E-Learning has been an important cornerstone in teaching programs on programming languages and staistics, not just since the Covid pandemic. Here, we are going to look at how to design e-learning lessons with the swirlify package in R.

The programming language R is often considered to bear a steep learning curve for novices to the field of text-based programs. Since learning speed can vary considerably between students, and since the time provided in supervised courses is insufficient for some students to understand and practice all lecture contents, electronic self-learning courses were developed to provide the possibility for content repetition in individual iniative.
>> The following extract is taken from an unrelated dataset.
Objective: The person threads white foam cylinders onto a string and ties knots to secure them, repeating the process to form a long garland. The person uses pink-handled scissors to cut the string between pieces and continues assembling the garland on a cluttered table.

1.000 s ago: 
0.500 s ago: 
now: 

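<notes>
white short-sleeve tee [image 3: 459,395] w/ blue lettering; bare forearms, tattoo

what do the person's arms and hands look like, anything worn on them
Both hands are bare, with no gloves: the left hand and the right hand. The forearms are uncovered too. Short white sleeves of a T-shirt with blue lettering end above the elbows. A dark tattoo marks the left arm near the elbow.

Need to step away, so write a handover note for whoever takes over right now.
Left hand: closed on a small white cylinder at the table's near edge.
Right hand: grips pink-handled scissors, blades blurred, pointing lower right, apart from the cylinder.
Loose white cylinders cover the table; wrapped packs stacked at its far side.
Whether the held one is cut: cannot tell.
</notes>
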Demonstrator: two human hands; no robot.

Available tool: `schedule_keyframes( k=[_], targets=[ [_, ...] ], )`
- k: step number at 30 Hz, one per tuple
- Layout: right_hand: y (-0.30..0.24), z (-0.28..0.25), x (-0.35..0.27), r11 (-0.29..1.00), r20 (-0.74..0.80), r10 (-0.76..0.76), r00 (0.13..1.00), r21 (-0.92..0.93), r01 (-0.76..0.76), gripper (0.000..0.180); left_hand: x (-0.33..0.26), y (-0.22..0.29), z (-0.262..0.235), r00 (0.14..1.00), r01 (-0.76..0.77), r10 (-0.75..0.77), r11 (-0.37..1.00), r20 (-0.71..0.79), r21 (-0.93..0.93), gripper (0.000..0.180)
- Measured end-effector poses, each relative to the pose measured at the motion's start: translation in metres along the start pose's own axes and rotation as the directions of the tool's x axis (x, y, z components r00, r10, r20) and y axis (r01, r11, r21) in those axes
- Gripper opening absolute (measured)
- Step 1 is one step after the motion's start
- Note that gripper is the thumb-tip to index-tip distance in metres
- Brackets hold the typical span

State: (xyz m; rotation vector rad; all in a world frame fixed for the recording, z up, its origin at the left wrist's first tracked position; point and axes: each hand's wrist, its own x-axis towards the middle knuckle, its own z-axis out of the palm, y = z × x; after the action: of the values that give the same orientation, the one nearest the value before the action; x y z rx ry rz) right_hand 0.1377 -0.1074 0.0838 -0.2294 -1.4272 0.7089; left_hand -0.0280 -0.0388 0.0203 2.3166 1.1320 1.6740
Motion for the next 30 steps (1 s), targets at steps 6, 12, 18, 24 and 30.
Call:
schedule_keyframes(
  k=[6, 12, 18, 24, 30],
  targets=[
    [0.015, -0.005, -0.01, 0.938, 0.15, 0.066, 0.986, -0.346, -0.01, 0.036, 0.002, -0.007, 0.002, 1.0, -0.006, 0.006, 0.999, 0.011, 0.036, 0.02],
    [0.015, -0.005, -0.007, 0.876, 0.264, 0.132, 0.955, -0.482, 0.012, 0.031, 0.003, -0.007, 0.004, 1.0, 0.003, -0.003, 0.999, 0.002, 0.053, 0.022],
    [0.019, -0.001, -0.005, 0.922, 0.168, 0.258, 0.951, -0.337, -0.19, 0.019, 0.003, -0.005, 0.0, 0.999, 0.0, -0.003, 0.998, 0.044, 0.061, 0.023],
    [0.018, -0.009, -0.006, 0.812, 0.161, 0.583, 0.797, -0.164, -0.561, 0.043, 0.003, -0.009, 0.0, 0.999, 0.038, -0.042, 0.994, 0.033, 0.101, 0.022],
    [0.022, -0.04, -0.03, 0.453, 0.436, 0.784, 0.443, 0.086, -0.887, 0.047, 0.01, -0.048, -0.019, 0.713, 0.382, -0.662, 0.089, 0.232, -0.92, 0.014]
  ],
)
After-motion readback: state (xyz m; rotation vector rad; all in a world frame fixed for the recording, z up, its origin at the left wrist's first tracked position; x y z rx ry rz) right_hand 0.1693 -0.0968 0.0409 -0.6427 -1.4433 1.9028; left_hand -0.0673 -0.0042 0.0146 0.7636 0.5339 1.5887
Several R packages have been developed to facilitate the design of such e-learning courses. Swilify is one of them; it allows designing miniature programs that can be accessed by the student using the related package swirl. What sets this package apart from most others is that it provides the student with an interactive, reponsive environment. A students' solution to a task is not merely declared as "correct" or "wrong". Rather, accompanying texts explaining the background of the correct solution are provided by the lecture designer. Similarly, the designer can provide hints, motivating messages or links to websites with further background on the lesson subject. This creates, to some extent, the illusion of supervision, potentially creating a relatively comfortable learning atmosphere.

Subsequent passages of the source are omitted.